Table 1 Baseline characteristics, interventions, and mortality

The Endpoint Review Committee (ERC) had access to ‘blinded’ clinical narratives, bedside vital observations, laboratory baseline, 24-h chemistry, microbiology, malaria and HIV status, and concomitant treatments. During the trial, all deaths were adjudicated by the ERC (blind to randomised group) who assigned terminal clinical events (TCEs) and relationship to fluids following pre-defined definitions. Adjudications were done by a minimum of two members; where there was disagreement, consensus was reached by discussion or additional ERC members included to provide a final adjudication based on the majority decision. TCEs were defined as follows:

  1. 1)

    Cardiogenic/cardiovascular collapse: Signs of shock at the point of death—severe tachycardia or bradycardia plus one of prolonged capillary refill time > 2 s, cold peripheries or low SBP (undefined), or where hypoxia was present but circulatory failure was deemed to be the primary problem.

  2. 2)

    Respiratory: Ongoing or development of hypoxia (PaO2 < 90%) with chest signs (crepitations or indrawing), or the attending clinician had assigned the primary cause of death as pneumonia and/or possible pulmonary oedema.

  3. 3)

    Neurological: Possible raised intracranial pressure (high SBP or relative bradycardia) or severely reduced conscious level (Blantyre Coma Score ≤ 2), focal neurological signs, abnormal pupil response to light, or posturing at the point of death.

  4. 4)

    Unknown/other: Death was not witnessed or it was an unknown or other cause of death. Children could have one or more of these terminal clinical events, but the predominant TCE was assigned as cardiogenic for TCEs assigned as both cardiogenic and neurological, and neurological for TCEs assigned as both neurological and respiratory (largely terminal lung aspiration in a comatose child) [3].

Statistical analysis

Albumin and saline bolus groups were combined for most analyses, as their mortality was very similar [1]. All comparisons between combined bolus and control groups were performed according to intention to treat. All statistical tests were two sided. We used flexible parametric models to estimate a continuously varying all-cause death rate (hazard, or instantaneous risk of mortality) in person-hours (phrs) over time from randomisation to 28 days, using the exact recorded time of death (in hours and minutes) from time of randomisation (in hours and minutes).

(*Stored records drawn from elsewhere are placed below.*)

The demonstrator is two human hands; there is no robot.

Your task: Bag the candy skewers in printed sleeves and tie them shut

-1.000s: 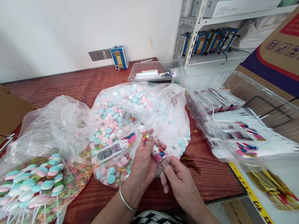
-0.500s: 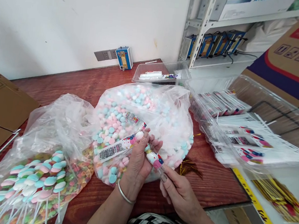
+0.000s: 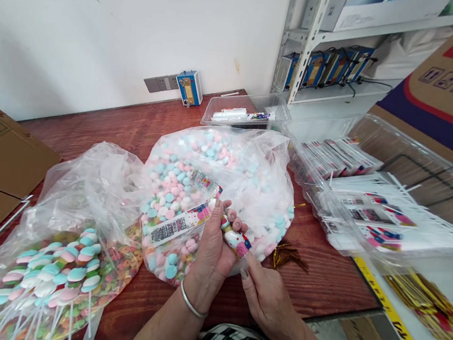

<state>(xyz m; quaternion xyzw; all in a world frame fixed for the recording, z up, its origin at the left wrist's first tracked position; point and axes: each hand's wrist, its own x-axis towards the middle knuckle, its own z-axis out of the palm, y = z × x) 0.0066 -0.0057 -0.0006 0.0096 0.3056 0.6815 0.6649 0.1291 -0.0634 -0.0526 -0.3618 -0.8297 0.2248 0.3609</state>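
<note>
Underneath, a reddish wooden table [image 3: 125,126] meets a white wall [image 3: 124,22].

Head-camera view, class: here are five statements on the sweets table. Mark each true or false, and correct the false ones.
1. The left hand grips a printed sweet packet. True.
2. The left wrist is bare. False: it wears a silver bangle.
3. The bag of pink and blue sweets lies on a red-brown wooden table. True.
4. The lollipops stand upright in a jar. False: they lie in a clear plastic bag at the left.
5. The clear tray of packets sits left of the hands. False: it sits to their right.
</note>
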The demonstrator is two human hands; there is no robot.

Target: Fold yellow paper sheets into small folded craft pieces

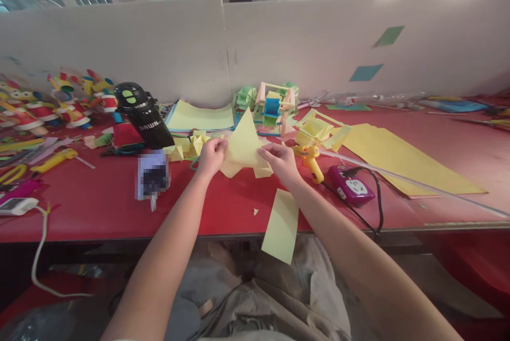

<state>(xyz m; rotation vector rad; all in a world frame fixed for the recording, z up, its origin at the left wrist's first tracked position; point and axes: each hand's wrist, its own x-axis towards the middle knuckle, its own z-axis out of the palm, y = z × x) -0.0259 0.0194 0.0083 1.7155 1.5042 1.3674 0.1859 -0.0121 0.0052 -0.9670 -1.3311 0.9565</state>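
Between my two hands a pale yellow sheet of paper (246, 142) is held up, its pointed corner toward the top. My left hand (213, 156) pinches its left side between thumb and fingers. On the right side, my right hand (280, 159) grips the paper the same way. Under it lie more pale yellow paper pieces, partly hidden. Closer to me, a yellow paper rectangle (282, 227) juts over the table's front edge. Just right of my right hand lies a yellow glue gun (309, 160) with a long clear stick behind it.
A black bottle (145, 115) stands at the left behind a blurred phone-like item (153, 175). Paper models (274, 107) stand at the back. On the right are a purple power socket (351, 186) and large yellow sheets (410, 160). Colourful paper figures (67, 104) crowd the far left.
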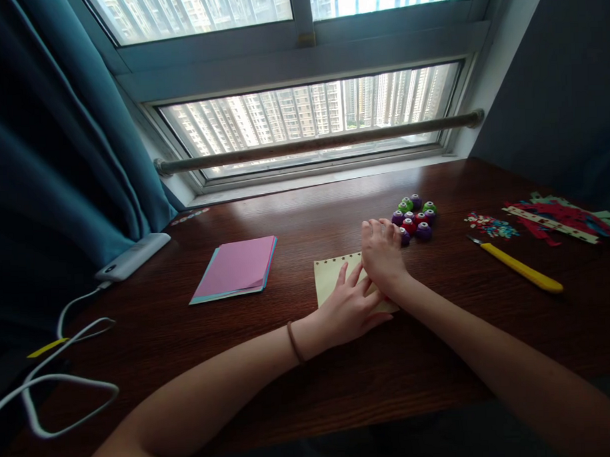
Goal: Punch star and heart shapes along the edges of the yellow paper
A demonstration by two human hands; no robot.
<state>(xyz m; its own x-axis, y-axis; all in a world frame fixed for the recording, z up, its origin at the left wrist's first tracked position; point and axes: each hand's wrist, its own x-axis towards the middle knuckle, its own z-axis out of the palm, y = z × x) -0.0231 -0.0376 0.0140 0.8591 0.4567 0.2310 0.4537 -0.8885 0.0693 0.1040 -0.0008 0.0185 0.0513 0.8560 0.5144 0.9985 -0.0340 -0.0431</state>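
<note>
A pale yellow sheet of paper [327, 276] lies on the table, with a row of small punched shapes along its far edge. My left hand [351, 301] rests flat on it, fingers spread. At the sheet's right side, my right hand [385, 256] is closed and bent down over the paper. A speck of red shows beneath its wrist; whatever the fingers hold is hidden. Just beyond the right hand stand several small craft punches [423, 232] in purple, green and red, with pale tops.
Pink and blue paper sheets [236, 267] are stacked at left. A yellow-handled craft knife [524, 269], colourful paper bits [492, 225] and cut paper strips [559, 221] lie at right. A white device [134, 256] with a white cable [70, 378] sits by the curtain [96, 142].
</note>
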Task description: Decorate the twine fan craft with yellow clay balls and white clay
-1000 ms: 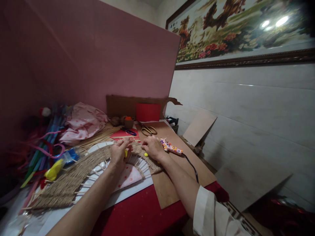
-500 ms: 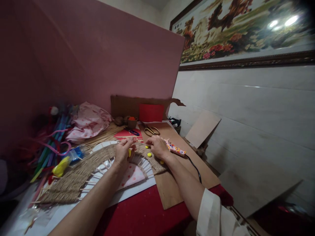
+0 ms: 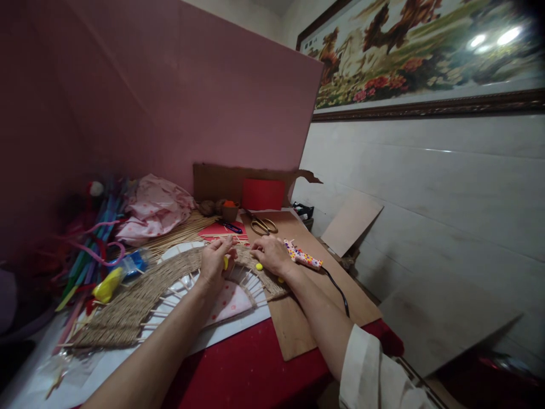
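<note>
A fan-shaped weave of jute twine on thin wooden sticks (image 3: 140, 295) lies across a white board (image 3: 230, 332) on the red table. My left hand (image 3: 215, 261) rests on the weave's top edge, fingers curled around a small yellow piece (image 3: 225, 262). My right hand (image 3: 272, 255) lies on the weave's right end, fingertips beside a small yellow ball (image 3: 259, 266). Another yellow ball (image 3: 280, 279) peeks out under my right wrist. A spotted glue gun (image 3: 303, 257) lies just right of that hand, its black cord trailing toward me.
Gold scissors (image 3: 261, 225) lie on the brown cardboard sheet (image 3: 298, 318) behind my hands. Pink spotted cloth (image 3: 153, 211), loose sticks, coloured pipe cleaners (image 3: 85, 250) and a yellow-blue packet (image 3: 114, 278) crowd the left. A red card (image 3: 263, 195) leans at the back. Boards lean on the right wall.
My hands have shifted slightly along the weave's top edge; the right hand drew back a little, uncovering the yellow ball. The view has drifted a bit to the left.
</note>
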### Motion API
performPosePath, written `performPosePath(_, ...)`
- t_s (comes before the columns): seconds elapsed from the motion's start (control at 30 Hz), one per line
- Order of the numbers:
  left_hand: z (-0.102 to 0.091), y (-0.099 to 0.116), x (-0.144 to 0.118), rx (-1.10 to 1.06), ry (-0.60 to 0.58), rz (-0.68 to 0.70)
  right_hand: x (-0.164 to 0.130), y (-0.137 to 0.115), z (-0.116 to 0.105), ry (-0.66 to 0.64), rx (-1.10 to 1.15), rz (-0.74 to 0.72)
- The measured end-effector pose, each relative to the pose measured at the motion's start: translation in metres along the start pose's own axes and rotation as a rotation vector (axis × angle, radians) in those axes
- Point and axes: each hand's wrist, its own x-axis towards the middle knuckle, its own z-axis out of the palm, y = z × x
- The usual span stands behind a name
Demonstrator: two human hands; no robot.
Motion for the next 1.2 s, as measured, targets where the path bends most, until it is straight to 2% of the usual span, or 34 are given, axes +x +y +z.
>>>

Flexible parametric models have the advantage over a Cox model of allowing direct estimation of the underlying instantaneous mortality risk (hazard), which then means that absolute risks and risk differences between groups (here bolus and control) can be estimated continuously over time, rather than just compared using the hazard ratio. These models can incorporate time-dependent effects of factors on the instantaneous mortality risk and thus can allow the effect of bolus to vary over time, and also allow for mortality risk to increase then decrease or vice versa (non-monotonicity). Children were censored at the earliest of their last clinical assessment or 28 days, and we included a time-dependent effect of bolus (see Additional file 1 for details) [5, 6]. We used the same methods to estimate cause-specific death rates. Sensitivity analyses considered the impact of including deaths occurring between screening and randomisation (based on time from admission in the analysis) [7]. As part of the trial design, verbal consent (assent) was used to avoid delays in treatment [8]. However, a small number of deaths (n = 11) occurred between screening and randomisation and were therefore not included in main analysis; a sensitivity analysis included these by randomly allocating a death time from 1 to 11 min from admission (one death per minute) as exact times were not recorded for these deaths. Analysis counted time from admission (median (IQR) 15mins (0–25 min) prior to randomisation), and the bolus and control groups were combined since those dying before randomisation were not assigned a group. Simulations from a piecewise exponential model for survival times based on instantaneous mortality risks estimated from the trial data were used to assess variability in estimates of mortality risk shortly after randomisation (20 datasets of 3000 observations) (further detail in Additional file 1).

All analyses were performed using Stata software version 14.2.


There were 3141 children randomised between albumin bolus, saline bolus, and control in FEAST (2097 and 1041 to the combined bolus and control groups, respectively). Median age was 24 months; 1795 (57%) had malaria (Table 1). By 28 days, there were 345 deaths (11%), and 87 (3%) children were lost to follow-up: 254/2097 deaths (12%) and 65/2097 lost (3%) in the bolus group and 91/1044 deaths (9%) and 22/1044 lost (2%) in the control group [1]. Adherence to fluid administration was high with 2086/2097 (99%) children randomised to the bolus groups receiving a bolus. Median (IQR) bolus fluid in the bolus groups received by 4 h was 20 (20, 40) ml/kg and was the same at 8 h; total fluids received in bolus groups at 4 h and 8 h were 38 (28, 43) ml/kg and 40 (30, 50) ml/kg, respectively. Total fluids received in the control group by 4 h and 8 h were median (IQR) 10 (6, 15) ml/kg and 10 (10, 26) ml/kg, respectively. In the control group, 7 (< 1%) children received a 20-ml/kg saline bolus within 4 h (Table 1) with all children receiving maintenance fluids at 4 ml/kg/hr.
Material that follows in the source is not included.